Le cadre d’analyse macroéconomique suggère que l’on se dirige vers une récession du côté américain. « Le creux des reculs des marchés a tendance à être à la fin des récessions et non avant. Les marchés boursiers anticipent les récessions : quand elles commencent, les marchés les ont généralement anticipées et les marchés repartent à la hausse », explique Sébastien McMahon.
En tant que gestionnaire, il faut selon lui attendre qu’il y ait assez de pessimisme installé dans les marchés pour qu’il y ait un point d’entrée intéressant, et que les valorisations soient attrayantes. Il remarque que les marchés surveillent le moment auquel la Réserve fédérale amorcera des coupures dans son taux directeur. Cela serait probablement en deuxième moitié de 2024, selon les données recueillies par iA Gestion mondiale d’actifs.
Caisses de retraite secouées
Les caisses de retraite sont touchées par l’incertitude économique. « Marqué par la dynamique complexe du marché, le troisième trimestre a été source d’importantes difficultés pour les régimes de retraite canadiens à prestations déterminées », a signalé RBC Services aux investisseurs en se fondant sur son univers des régimes de retraite qu’il suit depuis plus de 40 ans.
Les régimes de cet univers ont enregistré un rendement en baisse de 4,0 % au troisième trimestre de 2023, « ce qui a porté le rendement cumulatif annuel à 1,9 % pour la période terminée le 30 septembre 2023 ».
Selon RBC, la volatilité des marchés survient dans un contexte économique dominé par les pressions inflationnistes. Il les attribue en partie à la hausse des coûts de l’énergie et aux tensions géopolitiques.
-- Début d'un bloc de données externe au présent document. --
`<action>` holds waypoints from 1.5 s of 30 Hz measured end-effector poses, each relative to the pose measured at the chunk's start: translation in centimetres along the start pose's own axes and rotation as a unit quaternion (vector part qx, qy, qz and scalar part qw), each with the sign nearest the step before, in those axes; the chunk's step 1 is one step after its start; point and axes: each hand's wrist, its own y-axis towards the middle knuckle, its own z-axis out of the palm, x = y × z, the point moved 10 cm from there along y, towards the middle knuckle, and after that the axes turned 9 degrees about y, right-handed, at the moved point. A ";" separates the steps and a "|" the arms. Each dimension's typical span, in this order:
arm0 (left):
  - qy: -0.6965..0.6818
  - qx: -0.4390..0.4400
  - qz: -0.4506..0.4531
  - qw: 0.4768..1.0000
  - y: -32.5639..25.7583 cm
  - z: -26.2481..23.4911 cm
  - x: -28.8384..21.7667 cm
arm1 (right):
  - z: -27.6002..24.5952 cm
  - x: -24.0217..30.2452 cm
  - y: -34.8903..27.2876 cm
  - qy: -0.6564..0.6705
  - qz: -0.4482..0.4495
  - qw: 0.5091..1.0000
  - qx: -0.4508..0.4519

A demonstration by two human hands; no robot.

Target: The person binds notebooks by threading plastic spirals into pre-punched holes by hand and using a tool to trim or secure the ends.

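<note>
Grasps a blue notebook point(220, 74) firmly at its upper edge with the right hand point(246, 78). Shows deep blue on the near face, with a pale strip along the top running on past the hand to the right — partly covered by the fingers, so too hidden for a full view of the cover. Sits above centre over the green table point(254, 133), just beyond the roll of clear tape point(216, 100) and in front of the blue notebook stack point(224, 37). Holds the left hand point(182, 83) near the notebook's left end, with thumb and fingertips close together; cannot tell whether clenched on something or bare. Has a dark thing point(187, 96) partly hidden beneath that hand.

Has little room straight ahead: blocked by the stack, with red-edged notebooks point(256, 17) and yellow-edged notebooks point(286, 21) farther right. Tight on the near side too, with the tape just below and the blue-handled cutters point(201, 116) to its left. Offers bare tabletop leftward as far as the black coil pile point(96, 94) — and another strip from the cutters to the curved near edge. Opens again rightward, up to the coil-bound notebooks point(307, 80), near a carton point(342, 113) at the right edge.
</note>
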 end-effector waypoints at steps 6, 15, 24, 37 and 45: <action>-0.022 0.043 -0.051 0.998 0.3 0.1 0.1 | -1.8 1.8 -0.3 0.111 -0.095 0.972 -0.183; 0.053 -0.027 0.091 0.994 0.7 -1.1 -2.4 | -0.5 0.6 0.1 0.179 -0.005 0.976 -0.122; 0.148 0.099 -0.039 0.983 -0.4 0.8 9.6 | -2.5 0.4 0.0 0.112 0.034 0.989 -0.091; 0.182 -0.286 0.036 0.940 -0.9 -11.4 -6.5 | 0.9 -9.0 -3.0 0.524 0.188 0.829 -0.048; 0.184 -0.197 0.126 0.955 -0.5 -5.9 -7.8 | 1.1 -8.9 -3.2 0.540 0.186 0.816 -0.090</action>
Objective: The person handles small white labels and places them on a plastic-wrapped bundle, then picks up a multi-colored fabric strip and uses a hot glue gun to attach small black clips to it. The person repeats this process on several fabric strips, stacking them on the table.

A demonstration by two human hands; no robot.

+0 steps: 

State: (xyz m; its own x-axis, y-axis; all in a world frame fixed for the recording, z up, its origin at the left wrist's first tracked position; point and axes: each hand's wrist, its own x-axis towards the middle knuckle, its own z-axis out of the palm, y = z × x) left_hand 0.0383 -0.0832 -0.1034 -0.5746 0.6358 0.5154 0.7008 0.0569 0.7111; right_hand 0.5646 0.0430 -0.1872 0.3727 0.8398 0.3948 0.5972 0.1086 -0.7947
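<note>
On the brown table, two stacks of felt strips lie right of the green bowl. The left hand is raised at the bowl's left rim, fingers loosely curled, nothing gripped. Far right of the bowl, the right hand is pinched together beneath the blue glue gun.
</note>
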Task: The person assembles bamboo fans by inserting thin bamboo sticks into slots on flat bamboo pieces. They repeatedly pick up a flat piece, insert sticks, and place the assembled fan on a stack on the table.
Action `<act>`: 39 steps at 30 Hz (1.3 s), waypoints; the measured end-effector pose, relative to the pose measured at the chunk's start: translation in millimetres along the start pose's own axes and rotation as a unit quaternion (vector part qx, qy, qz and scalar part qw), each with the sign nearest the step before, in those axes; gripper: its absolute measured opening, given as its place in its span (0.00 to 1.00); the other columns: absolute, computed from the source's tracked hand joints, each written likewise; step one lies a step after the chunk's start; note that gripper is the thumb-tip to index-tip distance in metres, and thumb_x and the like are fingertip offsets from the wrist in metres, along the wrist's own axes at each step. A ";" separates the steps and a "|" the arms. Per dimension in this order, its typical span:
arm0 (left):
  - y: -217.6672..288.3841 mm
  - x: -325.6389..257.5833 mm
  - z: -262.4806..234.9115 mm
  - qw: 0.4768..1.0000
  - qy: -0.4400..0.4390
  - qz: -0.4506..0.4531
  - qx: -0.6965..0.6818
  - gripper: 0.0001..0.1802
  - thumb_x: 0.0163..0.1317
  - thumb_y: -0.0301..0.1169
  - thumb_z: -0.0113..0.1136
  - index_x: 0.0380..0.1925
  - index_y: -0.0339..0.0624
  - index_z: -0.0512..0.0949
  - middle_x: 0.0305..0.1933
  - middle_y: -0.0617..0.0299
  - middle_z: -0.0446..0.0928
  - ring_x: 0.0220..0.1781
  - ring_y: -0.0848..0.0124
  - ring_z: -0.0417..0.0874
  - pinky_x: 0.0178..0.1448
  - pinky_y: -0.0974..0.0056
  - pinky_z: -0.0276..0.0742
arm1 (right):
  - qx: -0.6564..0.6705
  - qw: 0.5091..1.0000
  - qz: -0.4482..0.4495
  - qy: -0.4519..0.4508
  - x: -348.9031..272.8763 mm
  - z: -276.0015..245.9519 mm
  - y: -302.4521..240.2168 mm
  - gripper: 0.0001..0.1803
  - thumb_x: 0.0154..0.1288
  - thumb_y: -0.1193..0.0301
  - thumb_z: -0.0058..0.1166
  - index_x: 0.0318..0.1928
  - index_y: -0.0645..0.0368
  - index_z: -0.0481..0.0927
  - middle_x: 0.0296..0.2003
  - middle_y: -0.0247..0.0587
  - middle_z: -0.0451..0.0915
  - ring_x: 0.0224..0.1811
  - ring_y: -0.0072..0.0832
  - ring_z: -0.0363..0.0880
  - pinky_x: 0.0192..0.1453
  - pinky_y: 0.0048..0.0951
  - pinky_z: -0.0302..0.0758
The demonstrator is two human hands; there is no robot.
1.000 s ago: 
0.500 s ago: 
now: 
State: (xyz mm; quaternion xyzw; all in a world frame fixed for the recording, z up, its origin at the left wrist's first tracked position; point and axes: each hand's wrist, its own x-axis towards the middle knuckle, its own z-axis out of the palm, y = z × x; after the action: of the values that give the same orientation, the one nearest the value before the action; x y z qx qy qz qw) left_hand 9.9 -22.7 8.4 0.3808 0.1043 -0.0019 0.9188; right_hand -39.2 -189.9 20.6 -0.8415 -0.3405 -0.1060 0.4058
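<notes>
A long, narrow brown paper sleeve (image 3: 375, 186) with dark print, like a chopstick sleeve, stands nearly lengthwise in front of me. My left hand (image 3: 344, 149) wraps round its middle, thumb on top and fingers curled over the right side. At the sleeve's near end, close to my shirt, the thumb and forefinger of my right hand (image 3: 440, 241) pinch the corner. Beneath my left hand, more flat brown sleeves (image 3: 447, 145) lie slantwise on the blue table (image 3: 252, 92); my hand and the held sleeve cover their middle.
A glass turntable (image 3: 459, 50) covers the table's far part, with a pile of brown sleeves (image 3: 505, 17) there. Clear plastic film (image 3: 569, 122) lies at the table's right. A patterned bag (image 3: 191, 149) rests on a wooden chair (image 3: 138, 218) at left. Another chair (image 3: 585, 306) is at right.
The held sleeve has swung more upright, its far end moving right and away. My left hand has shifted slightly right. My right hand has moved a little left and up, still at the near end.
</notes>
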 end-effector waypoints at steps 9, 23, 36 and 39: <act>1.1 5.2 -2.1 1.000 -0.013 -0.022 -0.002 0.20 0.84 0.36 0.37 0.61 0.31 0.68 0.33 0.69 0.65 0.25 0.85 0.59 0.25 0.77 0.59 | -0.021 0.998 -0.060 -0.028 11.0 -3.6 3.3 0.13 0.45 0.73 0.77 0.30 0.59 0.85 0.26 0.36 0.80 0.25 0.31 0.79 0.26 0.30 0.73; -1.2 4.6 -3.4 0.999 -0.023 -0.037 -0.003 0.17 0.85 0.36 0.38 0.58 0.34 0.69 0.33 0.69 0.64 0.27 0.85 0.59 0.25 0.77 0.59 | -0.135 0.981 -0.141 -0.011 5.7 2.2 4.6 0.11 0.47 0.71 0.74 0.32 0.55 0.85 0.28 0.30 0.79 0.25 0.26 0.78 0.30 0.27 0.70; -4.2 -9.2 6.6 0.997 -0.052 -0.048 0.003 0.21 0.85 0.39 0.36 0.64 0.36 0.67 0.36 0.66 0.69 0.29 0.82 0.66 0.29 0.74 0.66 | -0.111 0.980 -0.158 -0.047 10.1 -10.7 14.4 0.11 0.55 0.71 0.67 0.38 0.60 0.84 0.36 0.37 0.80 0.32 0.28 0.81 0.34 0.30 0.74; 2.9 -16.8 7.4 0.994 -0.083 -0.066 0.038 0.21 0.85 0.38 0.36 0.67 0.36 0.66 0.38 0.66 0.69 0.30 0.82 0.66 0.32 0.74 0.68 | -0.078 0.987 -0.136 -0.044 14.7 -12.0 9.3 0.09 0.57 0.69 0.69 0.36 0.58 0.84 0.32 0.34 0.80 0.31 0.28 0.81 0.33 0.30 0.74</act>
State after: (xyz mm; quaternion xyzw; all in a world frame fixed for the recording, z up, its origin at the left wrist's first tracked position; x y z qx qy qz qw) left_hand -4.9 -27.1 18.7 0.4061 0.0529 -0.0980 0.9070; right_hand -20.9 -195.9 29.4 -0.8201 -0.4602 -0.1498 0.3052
RBC désigne le conflit entre la Russie et l’Ukraine et l’intensification des conflits commerciaux.
Son de cloche similaire du côté du service de suivi du fonds de solutions de gestion du risque mondial de BNY Mellon. Le rendement médian de BNY Mellon Canadian Asset Strategy View Universe a diminué de -1,99 % au troisième trimestre de 2023. Au 30 septembre 2023, le rendement médian sur un an a toutefois été positif (8,01 %). Le médian annualisé sur 10 ans aussi : il s’est élevé à +6,52 %.
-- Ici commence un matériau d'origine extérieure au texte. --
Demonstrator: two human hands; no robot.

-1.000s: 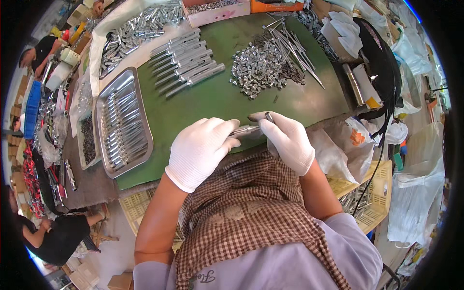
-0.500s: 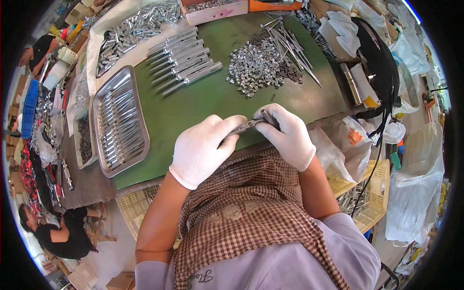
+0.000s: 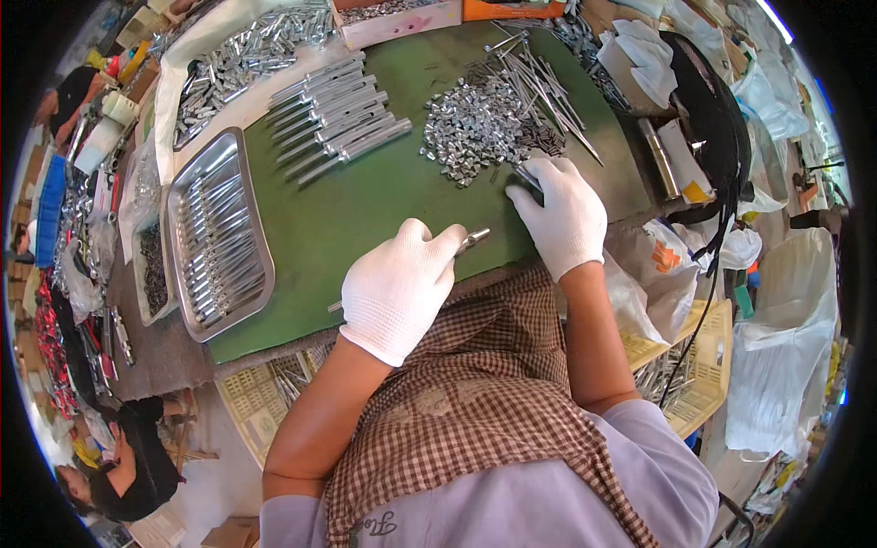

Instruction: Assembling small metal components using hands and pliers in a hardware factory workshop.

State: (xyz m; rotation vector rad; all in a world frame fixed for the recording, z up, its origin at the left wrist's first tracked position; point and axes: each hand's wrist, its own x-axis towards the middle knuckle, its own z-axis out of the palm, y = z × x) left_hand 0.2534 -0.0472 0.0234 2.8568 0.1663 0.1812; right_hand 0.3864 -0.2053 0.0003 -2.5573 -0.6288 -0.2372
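Your left hand (image 3: pixel 399 290) grips the metal rod (image 3: pixel 471 241) at the green mat's (image 3: pixel 365 205) near edge, while your right hand (image 3: pixel 564 215) has left it since a second ago and now pinches something dark at the heap of small metal pieces (image 3: pixel 475 123) toward 1 o'clock. At 9 o'clock the steel tray (image 3: pixel 217 239) holds a row of rods.

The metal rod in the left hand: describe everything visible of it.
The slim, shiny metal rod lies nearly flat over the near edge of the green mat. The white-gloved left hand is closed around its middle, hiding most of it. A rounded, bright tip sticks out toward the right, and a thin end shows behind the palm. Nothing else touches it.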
Les résultats de BNY Mellon Canadian Asset Strategy View Universe sont basés sur une valeur d’investissement de 290,2 milliards de dollars dans des régimes d’investissement canadiens. « Après avoir enregistré de solides rendements au premier semestre de l’année, les régimes de retraite canadiens ont trébuché au troisième trimestre en raison des craintes grandissantes à l’égard d’une récession, d’une période prolongée de resserrement monétaire par les banques centrales ainsi que d’un contexte économique et politique incertain », a déclaré David Cohen, directeur, solutions de gestion du risque mondial, BNY Mellon.